**Dataset records**

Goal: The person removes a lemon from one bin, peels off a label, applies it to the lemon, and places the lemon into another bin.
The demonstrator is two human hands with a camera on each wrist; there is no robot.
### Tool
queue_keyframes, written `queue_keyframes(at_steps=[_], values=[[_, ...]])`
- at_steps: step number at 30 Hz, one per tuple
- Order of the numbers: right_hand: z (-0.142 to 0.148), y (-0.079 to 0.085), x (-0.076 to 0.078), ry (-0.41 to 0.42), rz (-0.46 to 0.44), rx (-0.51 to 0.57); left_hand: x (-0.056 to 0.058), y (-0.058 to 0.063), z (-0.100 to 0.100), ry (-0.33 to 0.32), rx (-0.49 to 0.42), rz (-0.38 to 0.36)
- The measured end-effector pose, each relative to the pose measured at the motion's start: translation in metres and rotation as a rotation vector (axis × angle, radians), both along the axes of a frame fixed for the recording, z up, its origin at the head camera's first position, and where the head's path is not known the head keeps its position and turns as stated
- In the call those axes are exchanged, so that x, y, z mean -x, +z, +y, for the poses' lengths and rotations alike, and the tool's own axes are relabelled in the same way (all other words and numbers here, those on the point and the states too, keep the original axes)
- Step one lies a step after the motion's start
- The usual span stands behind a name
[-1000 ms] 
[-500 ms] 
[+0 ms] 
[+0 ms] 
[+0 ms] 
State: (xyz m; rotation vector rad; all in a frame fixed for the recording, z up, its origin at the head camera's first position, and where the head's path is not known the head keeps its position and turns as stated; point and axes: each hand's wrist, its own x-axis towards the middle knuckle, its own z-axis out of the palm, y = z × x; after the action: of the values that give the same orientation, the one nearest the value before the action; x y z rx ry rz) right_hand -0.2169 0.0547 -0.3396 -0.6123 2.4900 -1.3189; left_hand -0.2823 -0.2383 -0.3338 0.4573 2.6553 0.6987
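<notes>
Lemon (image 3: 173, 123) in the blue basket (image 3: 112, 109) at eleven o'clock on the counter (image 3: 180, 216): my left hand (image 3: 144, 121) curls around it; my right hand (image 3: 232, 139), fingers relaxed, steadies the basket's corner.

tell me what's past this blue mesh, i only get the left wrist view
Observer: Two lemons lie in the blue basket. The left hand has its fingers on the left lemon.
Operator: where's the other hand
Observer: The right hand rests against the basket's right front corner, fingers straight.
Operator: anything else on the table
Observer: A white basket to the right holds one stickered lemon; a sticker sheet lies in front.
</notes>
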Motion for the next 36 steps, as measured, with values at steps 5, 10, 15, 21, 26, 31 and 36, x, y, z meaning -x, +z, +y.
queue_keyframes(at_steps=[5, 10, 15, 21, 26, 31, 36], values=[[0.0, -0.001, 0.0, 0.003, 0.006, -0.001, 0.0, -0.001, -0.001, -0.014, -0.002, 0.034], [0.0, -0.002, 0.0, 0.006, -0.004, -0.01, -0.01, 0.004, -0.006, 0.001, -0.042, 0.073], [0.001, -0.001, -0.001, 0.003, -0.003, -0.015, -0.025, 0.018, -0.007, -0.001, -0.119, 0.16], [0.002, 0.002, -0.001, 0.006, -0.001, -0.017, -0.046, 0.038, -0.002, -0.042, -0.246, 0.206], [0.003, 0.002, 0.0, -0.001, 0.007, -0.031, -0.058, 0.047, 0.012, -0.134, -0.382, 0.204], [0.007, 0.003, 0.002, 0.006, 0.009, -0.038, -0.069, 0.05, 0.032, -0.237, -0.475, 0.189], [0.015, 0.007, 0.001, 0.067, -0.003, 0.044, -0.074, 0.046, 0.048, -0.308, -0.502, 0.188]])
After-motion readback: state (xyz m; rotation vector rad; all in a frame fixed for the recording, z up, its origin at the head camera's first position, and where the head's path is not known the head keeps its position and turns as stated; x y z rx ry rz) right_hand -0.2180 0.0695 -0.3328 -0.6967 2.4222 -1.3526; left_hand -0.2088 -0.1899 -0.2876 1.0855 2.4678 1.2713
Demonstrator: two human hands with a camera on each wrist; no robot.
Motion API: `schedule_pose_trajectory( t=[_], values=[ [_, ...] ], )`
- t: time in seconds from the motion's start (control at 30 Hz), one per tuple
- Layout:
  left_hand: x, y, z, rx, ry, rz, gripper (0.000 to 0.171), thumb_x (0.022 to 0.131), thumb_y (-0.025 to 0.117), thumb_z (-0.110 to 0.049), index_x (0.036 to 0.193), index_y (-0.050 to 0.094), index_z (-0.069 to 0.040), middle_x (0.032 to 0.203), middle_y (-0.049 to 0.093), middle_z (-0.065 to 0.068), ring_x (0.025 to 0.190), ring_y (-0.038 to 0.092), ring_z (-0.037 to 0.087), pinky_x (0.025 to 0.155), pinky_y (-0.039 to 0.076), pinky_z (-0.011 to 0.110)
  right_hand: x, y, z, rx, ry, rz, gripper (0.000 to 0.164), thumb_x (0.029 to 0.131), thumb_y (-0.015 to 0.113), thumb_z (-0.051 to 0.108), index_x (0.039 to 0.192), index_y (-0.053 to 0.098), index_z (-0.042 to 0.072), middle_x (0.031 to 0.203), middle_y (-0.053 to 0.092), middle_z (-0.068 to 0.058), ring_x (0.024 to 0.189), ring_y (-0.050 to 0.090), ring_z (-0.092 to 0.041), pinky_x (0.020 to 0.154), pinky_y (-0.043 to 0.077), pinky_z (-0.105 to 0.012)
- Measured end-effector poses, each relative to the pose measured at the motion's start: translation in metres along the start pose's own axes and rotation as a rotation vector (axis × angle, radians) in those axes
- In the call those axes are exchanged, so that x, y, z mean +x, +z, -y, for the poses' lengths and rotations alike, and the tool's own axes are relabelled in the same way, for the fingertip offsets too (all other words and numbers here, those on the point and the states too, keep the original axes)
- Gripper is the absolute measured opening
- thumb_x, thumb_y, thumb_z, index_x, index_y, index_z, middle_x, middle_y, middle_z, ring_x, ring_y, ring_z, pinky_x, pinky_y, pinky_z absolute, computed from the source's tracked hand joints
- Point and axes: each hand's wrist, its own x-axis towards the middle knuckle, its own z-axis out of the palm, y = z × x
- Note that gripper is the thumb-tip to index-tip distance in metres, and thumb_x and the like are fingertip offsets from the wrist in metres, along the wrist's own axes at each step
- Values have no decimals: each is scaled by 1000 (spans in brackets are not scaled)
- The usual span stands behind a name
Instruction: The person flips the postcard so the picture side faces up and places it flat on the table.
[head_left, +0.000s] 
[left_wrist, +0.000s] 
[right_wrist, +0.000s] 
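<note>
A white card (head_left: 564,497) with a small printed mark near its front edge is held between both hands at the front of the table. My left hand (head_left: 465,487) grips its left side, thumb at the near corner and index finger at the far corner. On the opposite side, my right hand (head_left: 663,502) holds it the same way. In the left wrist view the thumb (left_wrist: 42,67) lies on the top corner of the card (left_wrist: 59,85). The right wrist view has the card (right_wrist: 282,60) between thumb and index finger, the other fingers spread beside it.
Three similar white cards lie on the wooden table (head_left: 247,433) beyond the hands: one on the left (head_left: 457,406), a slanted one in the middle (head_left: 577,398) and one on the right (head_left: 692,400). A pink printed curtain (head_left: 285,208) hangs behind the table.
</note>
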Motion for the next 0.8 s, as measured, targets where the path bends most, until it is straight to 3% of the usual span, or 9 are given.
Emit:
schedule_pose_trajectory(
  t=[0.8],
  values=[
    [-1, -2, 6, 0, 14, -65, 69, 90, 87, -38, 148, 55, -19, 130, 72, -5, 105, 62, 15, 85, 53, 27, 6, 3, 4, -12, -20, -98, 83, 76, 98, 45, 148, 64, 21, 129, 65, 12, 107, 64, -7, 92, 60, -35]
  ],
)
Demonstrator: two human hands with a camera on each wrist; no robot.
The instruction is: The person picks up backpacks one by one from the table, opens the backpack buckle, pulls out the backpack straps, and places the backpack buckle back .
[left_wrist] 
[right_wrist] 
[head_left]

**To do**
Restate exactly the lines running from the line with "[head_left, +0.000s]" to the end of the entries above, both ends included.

**Problem solution**
[head_left, +0.000s] 
[left_wrist, +0.000s] 
[right_wrist, +0.000s] 
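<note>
A white card (head_left: 564,497) with a small printed mark near its front edge is held between both hands at the front of the table. My left hand (head_left: 465,487) grips its left side, thumb at the near corner and index finger at the far corner. On the opposite side, my right hand (head_left: 663,502) holds it the same way. In the left wrist view the thumb (left_wrist: 42,67) lies on the top corner of the card (left_wrist: 59,85). The right wrist view has the card (right_wrist: 282,60) between thumb and index finger, the other fingers spread beside it.
Three similar white cards lie on the wooden table (head_left: 247,433) beyond the hands: one on the left (head_left: 457,406), a slanted one in the middle (head_left: 577,398) and one on the right (head_left: 692,400). A pink printed curtain (head_left: 285,208) hangs behind the table.
</note>
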Motion for the next 0.8 s, as measured, targets where the path bends most, until it is straight to 3% of the usual span, or 9 are given.
Emit:
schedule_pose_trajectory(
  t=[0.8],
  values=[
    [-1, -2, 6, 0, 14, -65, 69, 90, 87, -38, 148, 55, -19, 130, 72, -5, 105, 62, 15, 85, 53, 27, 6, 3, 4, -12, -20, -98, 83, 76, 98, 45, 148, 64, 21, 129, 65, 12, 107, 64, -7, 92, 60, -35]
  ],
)
Demonstrator: two human hands with a camera on each wrist; no robot.
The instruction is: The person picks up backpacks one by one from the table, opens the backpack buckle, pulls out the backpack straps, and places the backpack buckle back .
[left_wrist] 
[right_wrist] 
[head_left]

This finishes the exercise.